Look through the listing below, and wherever a line has the string "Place", copy it.
──────── Material for the task
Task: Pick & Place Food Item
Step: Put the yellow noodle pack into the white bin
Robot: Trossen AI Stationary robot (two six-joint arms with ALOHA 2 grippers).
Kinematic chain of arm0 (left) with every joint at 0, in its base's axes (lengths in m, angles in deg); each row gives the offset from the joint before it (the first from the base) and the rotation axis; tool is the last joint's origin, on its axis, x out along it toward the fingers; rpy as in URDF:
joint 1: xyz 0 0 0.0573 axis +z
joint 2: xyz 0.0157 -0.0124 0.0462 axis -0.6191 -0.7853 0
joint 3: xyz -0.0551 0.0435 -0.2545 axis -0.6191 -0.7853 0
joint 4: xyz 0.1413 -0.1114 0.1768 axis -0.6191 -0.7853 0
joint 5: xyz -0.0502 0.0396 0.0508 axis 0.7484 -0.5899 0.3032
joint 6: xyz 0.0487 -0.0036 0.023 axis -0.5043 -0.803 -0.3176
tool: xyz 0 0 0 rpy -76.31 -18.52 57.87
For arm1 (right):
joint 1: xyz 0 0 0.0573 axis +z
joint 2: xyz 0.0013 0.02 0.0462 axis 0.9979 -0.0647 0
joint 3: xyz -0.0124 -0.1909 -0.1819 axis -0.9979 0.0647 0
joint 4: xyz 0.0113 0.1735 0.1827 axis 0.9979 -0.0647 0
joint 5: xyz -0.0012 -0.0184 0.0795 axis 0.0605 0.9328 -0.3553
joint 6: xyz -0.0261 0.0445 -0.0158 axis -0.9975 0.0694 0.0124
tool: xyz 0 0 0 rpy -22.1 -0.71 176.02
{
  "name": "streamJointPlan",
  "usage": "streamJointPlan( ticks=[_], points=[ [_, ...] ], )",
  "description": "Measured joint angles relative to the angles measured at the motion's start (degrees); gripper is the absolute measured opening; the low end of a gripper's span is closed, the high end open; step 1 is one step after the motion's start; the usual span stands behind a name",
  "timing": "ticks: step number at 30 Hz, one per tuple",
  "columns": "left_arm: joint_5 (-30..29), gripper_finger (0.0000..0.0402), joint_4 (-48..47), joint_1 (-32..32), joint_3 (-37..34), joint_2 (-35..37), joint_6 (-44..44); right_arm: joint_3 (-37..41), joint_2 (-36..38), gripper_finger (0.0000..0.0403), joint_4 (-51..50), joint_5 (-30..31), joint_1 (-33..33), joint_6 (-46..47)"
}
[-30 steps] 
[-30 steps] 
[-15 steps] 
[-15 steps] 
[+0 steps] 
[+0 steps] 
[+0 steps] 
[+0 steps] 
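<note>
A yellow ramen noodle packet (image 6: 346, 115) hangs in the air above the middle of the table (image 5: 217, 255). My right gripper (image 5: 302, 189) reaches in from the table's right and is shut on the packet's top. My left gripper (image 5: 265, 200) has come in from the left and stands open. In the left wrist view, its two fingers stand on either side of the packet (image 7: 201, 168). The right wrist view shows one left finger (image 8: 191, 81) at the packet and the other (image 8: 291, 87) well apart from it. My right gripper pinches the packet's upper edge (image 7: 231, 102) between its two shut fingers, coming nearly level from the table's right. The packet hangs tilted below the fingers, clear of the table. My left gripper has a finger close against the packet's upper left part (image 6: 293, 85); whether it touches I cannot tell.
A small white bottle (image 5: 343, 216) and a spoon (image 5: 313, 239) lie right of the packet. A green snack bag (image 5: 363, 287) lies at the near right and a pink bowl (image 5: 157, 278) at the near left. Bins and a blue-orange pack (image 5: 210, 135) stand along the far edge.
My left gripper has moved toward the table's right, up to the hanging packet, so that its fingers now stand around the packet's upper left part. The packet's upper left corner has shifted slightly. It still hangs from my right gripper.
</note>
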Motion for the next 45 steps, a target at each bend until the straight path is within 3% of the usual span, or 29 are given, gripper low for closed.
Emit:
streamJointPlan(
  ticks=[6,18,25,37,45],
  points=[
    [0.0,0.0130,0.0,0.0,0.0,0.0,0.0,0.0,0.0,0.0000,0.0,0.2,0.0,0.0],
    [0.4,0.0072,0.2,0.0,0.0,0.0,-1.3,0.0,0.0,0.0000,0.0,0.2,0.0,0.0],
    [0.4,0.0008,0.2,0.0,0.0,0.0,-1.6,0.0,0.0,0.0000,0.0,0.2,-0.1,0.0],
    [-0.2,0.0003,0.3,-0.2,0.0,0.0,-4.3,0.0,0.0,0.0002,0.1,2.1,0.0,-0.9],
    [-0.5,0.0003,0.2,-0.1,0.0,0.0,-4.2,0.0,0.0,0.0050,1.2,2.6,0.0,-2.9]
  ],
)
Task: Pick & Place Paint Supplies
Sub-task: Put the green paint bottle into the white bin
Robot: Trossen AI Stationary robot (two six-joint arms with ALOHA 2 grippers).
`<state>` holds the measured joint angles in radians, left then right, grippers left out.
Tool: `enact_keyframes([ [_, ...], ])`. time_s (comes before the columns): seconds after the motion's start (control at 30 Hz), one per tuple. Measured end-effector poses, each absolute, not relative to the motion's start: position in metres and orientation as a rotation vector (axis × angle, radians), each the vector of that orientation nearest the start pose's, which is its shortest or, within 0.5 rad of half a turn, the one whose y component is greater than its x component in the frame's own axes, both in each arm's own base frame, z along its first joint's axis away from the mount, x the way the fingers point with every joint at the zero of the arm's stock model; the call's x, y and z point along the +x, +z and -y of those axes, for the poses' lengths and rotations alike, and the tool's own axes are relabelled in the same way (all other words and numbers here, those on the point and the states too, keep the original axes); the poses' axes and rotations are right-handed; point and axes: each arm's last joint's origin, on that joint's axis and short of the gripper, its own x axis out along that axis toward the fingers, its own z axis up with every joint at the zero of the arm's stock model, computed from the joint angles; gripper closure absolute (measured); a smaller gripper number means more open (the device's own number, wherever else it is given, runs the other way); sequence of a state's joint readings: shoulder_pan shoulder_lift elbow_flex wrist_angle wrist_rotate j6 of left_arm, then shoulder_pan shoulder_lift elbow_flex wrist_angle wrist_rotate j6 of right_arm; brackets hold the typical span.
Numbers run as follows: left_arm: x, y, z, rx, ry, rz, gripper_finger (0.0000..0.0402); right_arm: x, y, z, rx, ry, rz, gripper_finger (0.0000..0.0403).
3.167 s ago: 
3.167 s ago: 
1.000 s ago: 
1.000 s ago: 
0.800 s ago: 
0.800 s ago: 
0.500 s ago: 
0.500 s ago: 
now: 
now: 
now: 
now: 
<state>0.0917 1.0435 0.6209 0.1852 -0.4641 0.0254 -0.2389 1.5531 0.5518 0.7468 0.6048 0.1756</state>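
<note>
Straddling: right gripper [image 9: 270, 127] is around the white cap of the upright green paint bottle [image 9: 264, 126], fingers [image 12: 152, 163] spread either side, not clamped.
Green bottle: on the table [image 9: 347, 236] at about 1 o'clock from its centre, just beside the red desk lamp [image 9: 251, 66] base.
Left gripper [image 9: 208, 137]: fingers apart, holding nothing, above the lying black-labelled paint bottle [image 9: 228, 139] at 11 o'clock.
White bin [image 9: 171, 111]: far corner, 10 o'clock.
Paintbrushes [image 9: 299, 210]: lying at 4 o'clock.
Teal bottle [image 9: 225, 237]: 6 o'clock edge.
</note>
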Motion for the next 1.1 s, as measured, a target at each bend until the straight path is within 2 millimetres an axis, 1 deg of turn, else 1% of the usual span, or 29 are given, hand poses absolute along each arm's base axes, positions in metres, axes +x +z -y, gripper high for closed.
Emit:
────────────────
- [Answer to this problem]:
Task: Pick & Place Food Item
Task: Pick & Place Paint Supplies

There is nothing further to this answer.